Ce sont ces visages que Jean- Baptiste va retenir, isoler, dont il va s’emparer et jouer comme on le ferait de grotesques. La gouvernante Marcela de Ulloa et le garde sis à ses côtés pendants plastiques du couple royal chez Vélasquez, injustement oubliés par l’histoire – en auraient sans doute été flattés. Picasso, enchanté. Tout dans la peinture est affaire de regard avant tout de regard. Inspiré du Buste de femme de 1907 de Picasso (Musée national d’art moderne, Paris) – yeux et cheveux noirs, robe grise, nez sombre le regard est de cette couleur orange qui perce la toile. Il est cerné de blanc auréolé de sainteté ? Le visage est du vert de l’incertitude. Le nez est une arête. Le lobe de l’oreille est dessiné de jaune.
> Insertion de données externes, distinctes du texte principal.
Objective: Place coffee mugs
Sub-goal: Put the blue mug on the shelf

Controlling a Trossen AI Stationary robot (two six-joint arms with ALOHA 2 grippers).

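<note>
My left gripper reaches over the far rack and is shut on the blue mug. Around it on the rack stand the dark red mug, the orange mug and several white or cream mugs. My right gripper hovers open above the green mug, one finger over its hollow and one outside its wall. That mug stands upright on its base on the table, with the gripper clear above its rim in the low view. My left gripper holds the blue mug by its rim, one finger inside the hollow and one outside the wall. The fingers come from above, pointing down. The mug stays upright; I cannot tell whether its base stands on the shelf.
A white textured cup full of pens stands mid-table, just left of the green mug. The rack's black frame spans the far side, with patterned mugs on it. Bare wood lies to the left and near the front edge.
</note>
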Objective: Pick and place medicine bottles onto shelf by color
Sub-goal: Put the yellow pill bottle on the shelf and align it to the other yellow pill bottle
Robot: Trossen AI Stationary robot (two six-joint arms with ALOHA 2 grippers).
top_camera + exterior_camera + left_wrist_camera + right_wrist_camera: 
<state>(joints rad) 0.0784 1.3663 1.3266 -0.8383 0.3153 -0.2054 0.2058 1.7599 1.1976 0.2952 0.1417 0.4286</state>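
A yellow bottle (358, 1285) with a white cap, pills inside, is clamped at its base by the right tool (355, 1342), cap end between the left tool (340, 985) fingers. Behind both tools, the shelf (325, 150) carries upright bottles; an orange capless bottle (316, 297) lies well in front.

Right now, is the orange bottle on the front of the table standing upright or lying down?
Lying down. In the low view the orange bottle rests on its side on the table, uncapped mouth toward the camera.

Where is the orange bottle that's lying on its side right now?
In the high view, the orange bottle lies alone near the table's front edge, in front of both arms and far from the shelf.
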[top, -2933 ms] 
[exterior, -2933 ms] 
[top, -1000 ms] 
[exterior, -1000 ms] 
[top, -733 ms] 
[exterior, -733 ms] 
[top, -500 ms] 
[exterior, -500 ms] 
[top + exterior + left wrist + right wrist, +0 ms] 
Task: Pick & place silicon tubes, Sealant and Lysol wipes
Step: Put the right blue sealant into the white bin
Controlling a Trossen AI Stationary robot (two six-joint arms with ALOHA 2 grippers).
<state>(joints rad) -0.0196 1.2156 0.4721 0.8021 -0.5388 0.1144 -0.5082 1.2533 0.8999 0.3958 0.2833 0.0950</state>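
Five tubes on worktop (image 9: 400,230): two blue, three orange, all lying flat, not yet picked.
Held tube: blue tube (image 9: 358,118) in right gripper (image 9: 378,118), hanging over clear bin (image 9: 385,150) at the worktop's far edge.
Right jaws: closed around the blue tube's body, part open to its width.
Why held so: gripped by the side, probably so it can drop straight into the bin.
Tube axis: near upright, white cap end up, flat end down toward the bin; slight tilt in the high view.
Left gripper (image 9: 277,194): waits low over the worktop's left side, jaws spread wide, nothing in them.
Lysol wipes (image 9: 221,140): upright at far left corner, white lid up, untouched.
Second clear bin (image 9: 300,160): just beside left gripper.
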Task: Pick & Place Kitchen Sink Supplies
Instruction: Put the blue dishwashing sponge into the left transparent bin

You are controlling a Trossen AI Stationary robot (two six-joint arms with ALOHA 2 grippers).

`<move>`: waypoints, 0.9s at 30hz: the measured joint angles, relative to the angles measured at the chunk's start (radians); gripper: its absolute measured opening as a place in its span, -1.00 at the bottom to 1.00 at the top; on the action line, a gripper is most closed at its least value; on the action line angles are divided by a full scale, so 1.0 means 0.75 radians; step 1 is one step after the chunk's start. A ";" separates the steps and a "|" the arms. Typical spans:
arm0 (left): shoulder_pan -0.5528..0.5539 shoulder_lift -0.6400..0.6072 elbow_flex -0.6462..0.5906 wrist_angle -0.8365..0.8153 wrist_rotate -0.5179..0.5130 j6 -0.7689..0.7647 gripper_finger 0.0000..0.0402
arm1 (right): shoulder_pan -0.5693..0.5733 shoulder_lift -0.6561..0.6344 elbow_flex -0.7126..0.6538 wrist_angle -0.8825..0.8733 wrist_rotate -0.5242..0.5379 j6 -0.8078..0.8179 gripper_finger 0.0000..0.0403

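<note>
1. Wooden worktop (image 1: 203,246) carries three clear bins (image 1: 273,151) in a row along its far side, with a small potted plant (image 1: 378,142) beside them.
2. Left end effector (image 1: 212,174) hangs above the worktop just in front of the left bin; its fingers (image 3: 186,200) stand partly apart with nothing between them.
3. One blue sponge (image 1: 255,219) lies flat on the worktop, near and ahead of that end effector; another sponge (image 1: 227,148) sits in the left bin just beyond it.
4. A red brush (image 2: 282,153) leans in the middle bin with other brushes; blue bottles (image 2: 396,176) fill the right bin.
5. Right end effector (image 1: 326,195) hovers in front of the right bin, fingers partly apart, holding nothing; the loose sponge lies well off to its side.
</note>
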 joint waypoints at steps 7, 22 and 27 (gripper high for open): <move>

Oser évoquer Van Gogh ? La peinture de Jean-Baptiste est aussi une souffrance. « Au moment où ils placent le spectateur dans le champ de leur regard, les yeux du peintre le saisissent, le contraignent à entrer dans le tableau, lui assignent un lieu à la fois privilégié et obligatoire, prélèvent sur lui sa lumineuse et visible espèce, et la projettent sur la surface inaccessible de la toile retournée » (Michel Foucault, Les mots et les choses, 1966).

Jean-Baptiste nous donnera-t-il les clés qui déjà – nous ont ouvert des portes ?
Extrait du texte de Nathalie GALISSOT // Directrice et
Conservatrice en Chef du Musée d’Art Moderne de Céret.